TASK TO CARRY OUT: Repeat the listing exactly, minus the pictures.

/---

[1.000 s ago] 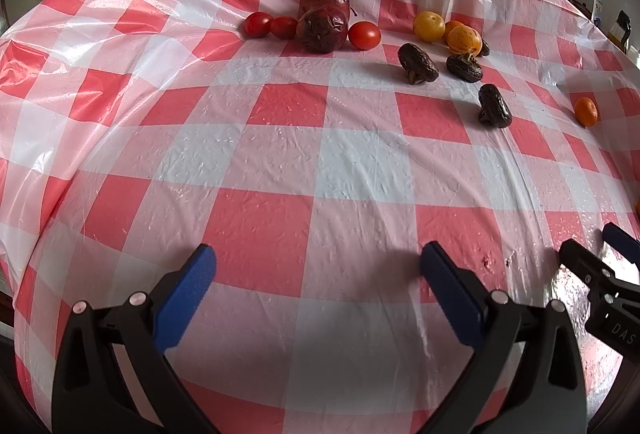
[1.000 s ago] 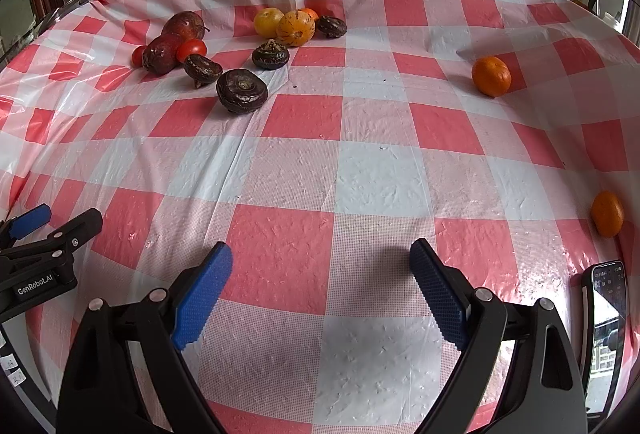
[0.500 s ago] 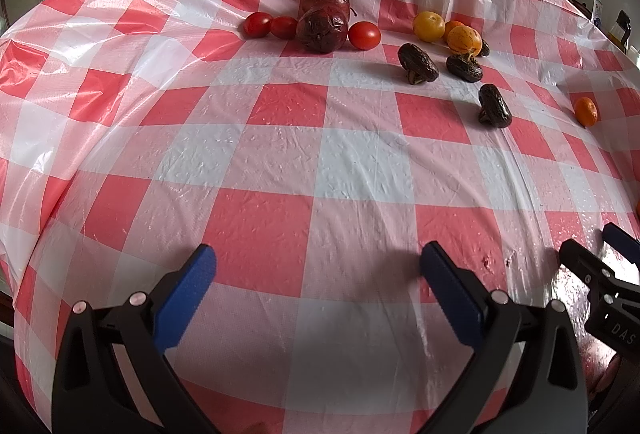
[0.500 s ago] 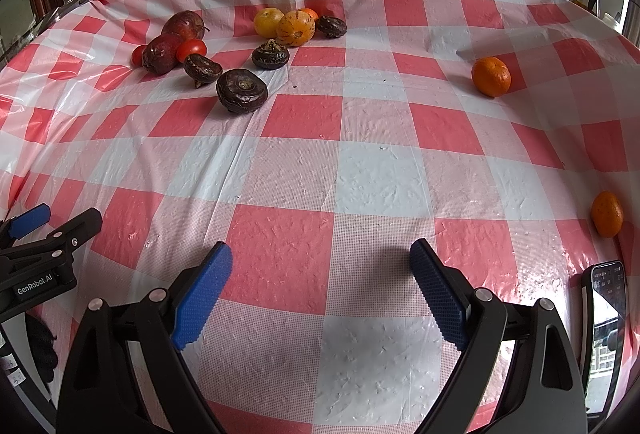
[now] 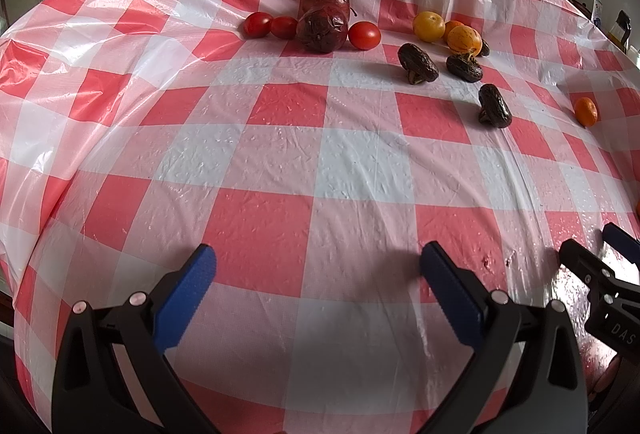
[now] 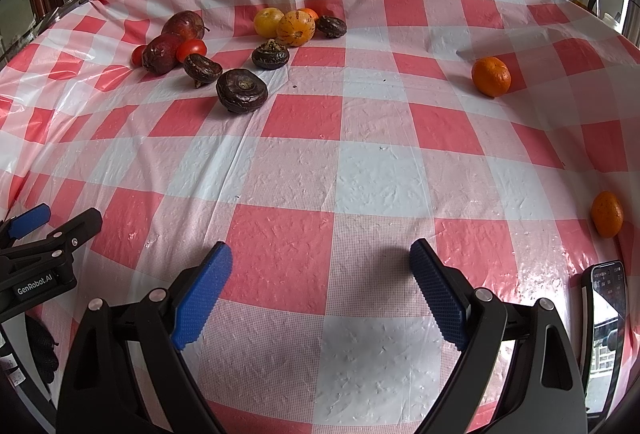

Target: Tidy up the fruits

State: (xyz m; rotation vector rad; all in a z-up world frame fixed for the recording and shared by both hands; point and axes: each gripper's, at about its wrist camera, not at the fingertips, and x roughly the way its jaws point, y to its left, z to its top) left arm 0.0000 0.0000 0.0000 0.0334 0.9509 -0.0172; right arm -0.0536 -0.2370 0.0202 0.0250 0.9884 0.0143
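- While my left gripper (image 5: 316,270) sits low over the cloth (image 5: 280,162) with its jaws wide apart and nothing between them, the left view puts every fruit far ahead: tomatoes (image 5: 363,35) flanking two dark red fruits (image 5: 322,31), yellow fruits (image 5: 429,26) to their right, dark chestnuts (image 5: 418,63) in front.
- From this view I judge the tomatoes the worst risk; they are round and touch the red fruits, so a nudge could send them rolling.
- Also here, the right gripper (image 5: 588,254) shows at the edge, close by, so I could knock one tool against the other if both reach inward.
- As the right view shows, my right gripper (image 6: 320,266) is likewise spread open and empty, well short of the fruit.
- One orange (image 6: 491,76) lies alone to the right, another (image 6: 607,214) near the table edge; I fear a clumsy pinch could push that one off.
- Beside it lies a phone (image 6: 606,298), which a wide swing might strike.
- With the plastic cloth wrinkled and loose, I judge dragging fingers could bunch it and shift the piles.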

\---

RESPONSE BOX:
[1.000 s ago] 
[1.000 s ago] 
[0.500 s ago] 
[0.500 s ago] 
[now] 
[now] 

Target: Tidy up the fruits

State: (xyz m; rotation vector rad; all in a z-up world frame fixed for the recording and shared by both hands; point and axes: each gripper's, at about its wrist camera, not at the fingertips, and x roughly the way its jaws point, y to its left, z to its top) left arm 0.0000 0.0000 0.0000 0.0334 0.9509 -0.0172; right arm -0.0536 -0.2370 0.0202 0.0250 0.9884 0.0143
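- While my left gripper (image 5: 316,270) sits low over the cloth (image 5: 280,162) with its jaws wide apart and nothing between them, the left view puts every fruit far ahead: tomatoes (image 5: 363,35) flanking two dark red fruits (image 5: 322,31), yellow fruits (image 5: 429,26) to their right, dark chestnuts (image 5: 418,63) in front.
- From this view I judge the tomatoes the worst risk; they are round and touch the red fruits, so a nudge could send them rolling.
- Also here, the right gripper (image 5: 588,254) shows at the edge, close by, so I could knock one tool against the other if both reach inward.
- As the right view shows, my right gripper (image 6: 320,266) is likewise spread open and empty, well short of the fruit.
- One orange (image 6: 491,76) lies alone to the right, another (image 6: 607,214) near the table edge; I fear a clumsy pinch could push that one off.
- Beside it lies a phone (image 6: 606,298), which a wide swing might strike.
- With the plastic cloth wrinkled and loose, I judge dragging fingers could bunch it and shift the piles.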

Work on the answer has been completed.